В эту минуту вошла аптекарша. На ней было белое платье. Два локона, задернутые за уши, висели до плеч, а вокруг головы обвивался черный шелковый снурок, перехваченный золотым бисером. Снурок этот, неизбежное украшение всякой бедной немки, снова раздосадовал барона. Он сухо поклонился и начал говорить о погоде.
Между тем принесли на стол миску, и гости уселись по местам. Крышка мигом слетела, и в миске обнаружился не суп с картофелем, не щи с капустой, а старый знакомый, товарищ молодости, офен-гриц молочный, тот самый, который во время оно по середам и субботам наводил уныние на целый университет. Барон взглянул на Шарлотту; она улыбнулась и покраснела. Есть женщины, которые в самые обыкновенные подробности жизни умеют, когда сердце их задето, отделять немного от поэзии своей души. Барон понял, сколько было скрытого значения в простом блюде, и, быть может, в первый раз в жизни не обратил внимания на прочие подробности стола. Разговор был оживлен. Говорили о Петербурге и о перемещении аптеки. Франц Иванович сокрушался о столичной дороговизне, к чему помещик красноречиво присовокупил, что петербургская жизнь в особенности кусается. Перед окончанием обеда аптекарь с значительною миною вышел в соседнюю комнату и возвратился с бутылкой шампанского, первой употребленной в аптеке со дня ее основания.

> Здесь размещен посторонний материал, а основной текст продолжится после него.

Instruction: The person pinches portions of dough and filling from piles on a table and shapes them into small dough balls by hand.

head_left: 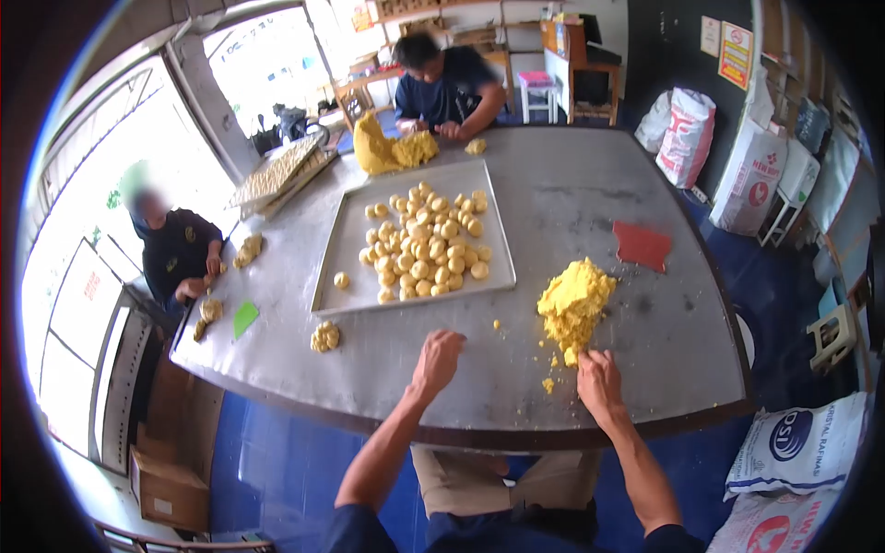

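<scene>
My right hand (pixel 600 382) has its fingers closed at the lower end of a crumbly yellow mound of dough (pixel 577 300), pinching a small lump of it. Loose yellow crumbs lie on the metal table around the mound. To the left, my left hand (pixel 439 358) is held over the table near its front edge, its fingers curled together; what is in them, if anything, is hidden. Ahead of it, a large metal tray (pixel 332 249) carries many round pale-yellow dough balls (pixel 419 249). A small cluster of dough pieces (pixel 325 336) sits left of my left hand.
A red scraper (pixel 643 246) lies to the right, a green scraper (pixel 245 319) to the left. One person (pixel 452 83) works at the far edge beside a big yellow dough mass (pixel 378 147); another person (pixel 175 244) works at the left edge. Sacks (pixel 795 444) stand at right.
</scene>
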A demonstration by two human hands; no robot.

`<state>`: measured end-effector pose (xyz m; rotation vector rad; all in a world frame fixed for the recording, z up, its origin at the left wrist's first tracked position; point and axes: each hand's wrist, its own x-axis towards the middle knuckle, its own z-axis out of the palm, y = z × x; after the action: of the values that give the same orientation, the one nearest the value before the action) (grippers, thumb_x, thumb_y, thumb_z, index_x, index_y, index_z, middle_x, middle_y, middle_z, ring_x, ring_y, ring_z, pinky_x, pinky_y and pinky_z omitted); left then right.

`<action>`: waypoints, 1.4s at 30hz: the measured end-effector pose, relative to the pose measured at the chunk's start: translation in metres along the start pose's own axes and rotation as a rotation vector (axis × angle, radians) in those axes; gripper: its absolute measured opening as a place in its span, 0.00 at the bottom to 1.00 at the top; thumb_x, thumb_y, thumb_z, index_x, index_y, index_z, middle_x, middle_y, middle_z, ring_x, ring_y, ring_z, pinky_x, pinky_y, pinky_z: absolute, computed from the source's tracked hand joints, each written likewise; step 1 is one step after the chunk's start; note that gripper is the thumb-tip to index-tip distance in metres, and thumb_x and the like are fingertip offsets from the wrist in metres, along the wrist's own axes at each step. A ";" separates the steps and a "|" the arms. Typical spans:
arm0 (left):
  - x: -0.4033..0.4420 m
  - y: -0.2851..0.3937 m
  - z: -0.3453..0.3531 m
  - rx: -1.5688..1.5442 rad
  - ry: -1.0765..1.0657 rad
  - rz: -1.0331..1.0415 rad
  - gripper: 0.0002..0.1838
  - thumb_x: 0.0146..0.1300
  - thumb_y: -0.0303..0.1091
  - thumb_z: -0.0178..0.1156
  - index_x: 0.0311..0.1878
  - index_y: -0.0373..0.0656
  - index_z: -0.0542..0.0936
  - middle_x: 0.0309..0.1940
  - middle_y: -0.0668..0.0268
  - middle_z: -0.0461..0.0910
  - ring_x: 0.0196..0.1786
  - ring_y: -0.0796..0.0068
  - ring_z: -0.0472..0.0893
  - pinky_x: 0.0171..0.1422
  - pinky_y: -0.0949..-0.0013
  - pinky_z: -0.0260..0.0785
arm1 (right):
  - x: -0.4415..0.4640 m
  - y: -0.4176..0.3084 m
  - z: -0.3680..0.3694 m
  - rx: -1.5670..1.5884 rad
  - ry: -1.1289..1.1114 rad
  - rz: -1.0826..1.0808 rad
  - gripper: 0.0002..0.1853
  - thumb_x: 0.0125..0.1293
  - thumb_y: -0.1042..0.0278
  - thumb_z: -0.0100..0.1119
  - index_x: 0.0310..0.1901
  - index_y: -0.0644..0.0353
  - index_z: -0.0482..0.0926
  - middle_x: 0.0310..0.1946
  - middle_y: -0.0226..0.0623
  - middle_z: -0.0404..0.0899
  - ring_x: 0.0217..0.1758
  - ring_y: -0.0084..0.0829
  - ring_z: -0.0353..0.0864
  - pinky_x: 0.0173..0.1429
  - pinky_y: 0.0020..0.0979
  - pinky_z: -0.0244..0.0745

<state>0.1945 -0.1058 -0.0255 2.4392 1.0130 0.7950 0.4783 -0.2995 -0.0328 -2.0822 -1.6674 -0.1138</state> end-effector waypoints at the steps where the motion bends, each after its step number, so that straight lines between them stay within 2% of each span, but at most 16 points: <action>1: -0.002 0.022 -0.011 -0.103 -0.025 -0.080 0.08 0.64 0.26 0.63 0.45 0.37 0.85 0.44 0.54 0.84 0.53 0.52 0.81 0.56 0.55 0.75 | 0.004 -0.007 -0.018 -0.031 -0.111 0.026 0.15 0.61 0.82 0.57 0.50 0.69 0.83 0.38 0.49 0.80 0.50 0.48 0.78 0.55 0.41 0.76; 4: -0.033 0.046 -0.005 -0.074 -0.064 -0.090 0.07 0.65 0.33 0.65 0.42 0.41 0.85 0.43 0.57 0.85 0.40 0.62 0.85 0.38 0.63 0.78 | 0.004 0.004 -0.026 0.093 0.006 0.098 0.15 0.60 0.83 0.57 0.49 0.71 0.82 0.41 0.51 0.78 0.51 0.50 0.77 0.58 0.42 0.75; 7: -0.061 0.075 0.007 0.450 0.069 0.224 0.14 0.67 0.45 0.65 0.35 0.43 0.85 0.32 0.60 0.85 0.32 0.59 0.82 0.38 0.59 0.78 | -0.007 0.015 -0.017 0.084 -0.052 0.135 0.20 0.60 0.85 0.56 0.56 0.72 0.78 0.54 0.58 0.72 0.58 0.54 0.73 0.66 0.44 0.70; 10: -0.027 0.103 -0.022 0.551 -0.386 -0.090 0.21 0.67 0.51 0.63 0.43 0.39 0.83 0.38 0.59 0.86 0.40 0.64 0.82 0.38 0.59 0.76 | -0.028 -0.006 -0.008 -0.141 0.031 0.110 0.31 0.59 0.86 0.56 0.67 0.72 0.71 0.70 0.64 0.63 0.69 0.57 0.67 0.75 0.45 0.62; 11: -0.018 0.082 -0.010 0.468 -0.259 -0.056 0.21 0.69 0.51 0.61 0.45 0.39 0.80 0.43 0.58 0.81 0.45 0.62 0.78 0.43 0.58 0.72 | -0.033 -0.016 -0.012 -0.156 -0.053 0.139 0.36 0.57 0.86 0.56 0.72 0.70 0.66 0.75 0.62 0.57 0.71 0.58 0.64 0.78 0.46 0.58; 14: 0.008 0.037 0.035 0.573 0.101 0.179 0.18 0.69 0.48 0.59 0.43 0.40 0.78 0.43 0.57 0.75 0.48 0.59 0.73 0.50 0.55 0.66 | -0.037 -0.019 -0.016 -0.042 0.009 0.109 0.28 0.58 0.87 0.55 0.64 0.69 0.76 0.67 0.53 0.70 0.62 0.53 0.71 0.68 0.45 0.68; 17: 0.019 0.036 0.048 0.416 0.042 0.208 0.14 0.66 0.43 0.60 0.42 0.41 0.77 0.42 0.57 0.71 0.51 0.56 0.69 0.56 0.52 0.60 | -0.022 -0.002 -0.017 0.102 0.135 0.100 0.21 0.61 0.85 0.58 0.57 0.67 0.83 0.49 0.46 0.82 0.49 0.49 0.77 0.59 0.42 0.73; 20: 0.022 0.037 0.046 0.354 0.100 0.107 0.11 0.64 0.39 0.59 0.42 0.41 0.75 0.40 0.58 0.71 0.50 0.58 0.70 0.54 0.53 0.59 | -0.014 -0.005 -0.021 0.136 0.126 0.160 0.21 0.61 0.85 0.59 0.57 0.65 0.83 0.47 0.45 0.83 0.48 0.48 0.78 0.56 0.41 0.75; 24: -0.002 0.041 0.062 0.603 0.047 0.284 0.10 0.63 0.39 0.58 0.38 0.43 0.74 0.39 0.61 0.71 0.48 0.62 0.70 0.54 0.55 0.59 | -0.008 0.006 -0.010 0.069 0.142 0.025 0.16 0.58 0.84 0.62 0.49 0.66 0.85 0.44 0.45 0.82 0.46 0.48 0.79 0.53 0.42 0.77; 28: -0.002 0.056 0.049 0.502 0.165 0.065 0.14 0.63 0.44 0.59 0.43 0.44 0.75 0.42 0.60 0.71 0.51 0.62 0.70 0.56 0.51 0.57 | 0.004 0.008 -0.022 0.030 -0.092 0.047 0.11 0.56 0.84 0.61 0.41 0.66 0.86 0.39 0.44 0.81 0.45 0.49 0.79 0.53 0.43 0.77; 29: -0.007 0.056 0.049 0.489 0.199 0.028 0.18 0.64 0.45 0.59 0.48 0.42 0.76 0.44 0.58 0.72 0.53 0.60 0.71 0.58 0.48 0.57 | 0.010 0.011 -0.028 -0.007 -0.250 0.070 0.15 0.58 0.84 0.59 0.48 0.67 0.85 0.43 0.50 0.80 0.50 0.50 0.79 0.57 0.43 0.77; 32: -0.042 0.069 0.046 0.608 0.232 0.009 0.18 0.66 0.41 0.57 0.53 0.39 0.76 0.48 0.57 0.73 0.56 0.58 0.71 0.63 0.49 0.56 | 0.003 0.018 -0.036 -0.100 -0.034 0.060 0.20 0.61 0.85 0.56 0.55 0.69 0.82 0.52 0.58 0.77 0.56 0.53 0.77 0.62 0.42 0.76; 34: -0.065 0.072 0.043 0.545 0.082 -0.034 0.17 0.67 0.37 0.58 0.55 0.38 0.76 0.51 0.57 0.74 0.59 0.57 0.70 0.65 0.50 0.56 | -0.013 0.014 -0.032 -0.043 -0.183 0.260 0.29 0.62 0.88 0.51 0.67 0.72 0.72 0.71 0.63 0.65 0.72 0.56 0.68 0.75 0.42 0.67; 36: -0.077 0.078 0.039 0.394 0.016 -0.166 0.17 0.68 0.34 0.58 0.57 0.39 0.76 0.52 0.57 0.74 0.60 0.56 0.70 0.66 0.51 0.55 | -0.036 -0.005 -0.020 -0.069 -0.011 0.211 0.34 0.61 0.90 0.48 0.73 0.70 0.64 0.74 0.62 0.61 0.75 0.58 0.64 0.78 0.43 0.64; 38: -0.070 0.085 0.035 0.164 0.031 -0.406 0.16 0.68 0.32 0.59 0.57 0.40 0.76 0.54 0.56 0.74 0.61 0.57 0.70 0.67 0.52 0.55 | -0.053 -0.025 -0.026 -0.007 -0.115 0.195 0.38 0.60 0.91 0.46 0.75 0.70 0.59 0.76 0.61 0.57 0.77 0.59 0.61 0.79 0.43 0.62; 42: -0.073 0.089 0.048 0.092 0.204 -0.463 0.15 0.68 0.32 0.60 0.56 0.41 0.77 0.52 0.58 0.75 0.59 0.56 0.70 0.64 0.51 0.56 | -0.060 -0.023 -0.039 0.141 -0.084 0.103 0.28 0.61 0.90 0.50 0.65 0.69 0.74 0.65 0.52 0.75 0.69 0.54 0.73 0.70 0.41 0.74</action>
<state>0.2288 -0.2246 -0.0410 2.0911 1.6432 0.8546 0.4499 -0.3657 -0.0120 -2.0858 -1.5637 0.1227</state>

Решившись на такую роскошь, он вполне хотел употчевать гостей. Вино было теплое и странного вкуса, но наружность бутылки и пенистое шипенье были самые приличные.
— Здоровье нашего гостя! — возгласил Франц Иванович. — Сто лет жизни!
— И генеральский чин, — прибавил франт.
— И много счастия, — добавила аптекарша.
— Noch![21] — закричал развеселившийся аптекарь. — Еще по рюмочке!..
Когда бутылка опорожнилась, хозяева и гости встали из-за стола. Был четвертый час. Мужчины вооружились сигарами и трубками. Два часа протянулись еще в отрывистом разговоре. Аптекарь о чем-то думал, вероятно о перемещении своей аптеки; барон нетерпеливо поглядывал на часы. Шарлотта, с ярким румянцем на лице, казалась взволнована. Один ex-помещик только беспечно затягивался и рассматривал потолок. Наконец он вспомнил, что пора идти к почтмейстеру, встал, раскланялся и вышел. За ним Франц Иванович отправился по своим делам. Аптекарша и Фиренгейм остались вдвоем.
На дворе по случаю поздней осени начинало уже смеркаться.
Оба молчали, оба сидели в немом смущении. Проклятая робость вкралась в сердце светского щеголя и туманила его коварные предприятия. Он думал, думал, находил себя и жалким и смешным и вдруг, собравшись с духом, начал разговор:
— Не хотите ли сыграть что-нибудь?
— В четыре руки?
— Да, в четыре руки.
— Я так мало играю…
— И, помилуйте! Вы разве не помните, что мы уж игрывали прежде?
— Помню…
— Так не угодно ли?..
— Извольте.
Они сели рядом у фортепьяно.
— Что ж мы будем играть? — спросила аптекарша.
— Что угодно…
— Мне все равно.
— И мне все равно…
— Вот какие-то ноты… Хотите попробовать?
— Извольте.
— Вы будете играть бас.
— Да, как прежде… как в старину…
Аптекарша вздохнула…
— Извините, если я буду ошибаться.
— Не взыщите, если я ошибусь.
Они начали играть, только нестерпимо дурно: то он опаздывал, то она торопилась. В комнате становилось темнее и темнее.
— Признайтесь, — сказал барон шепотом, — вы на меня сердитесь?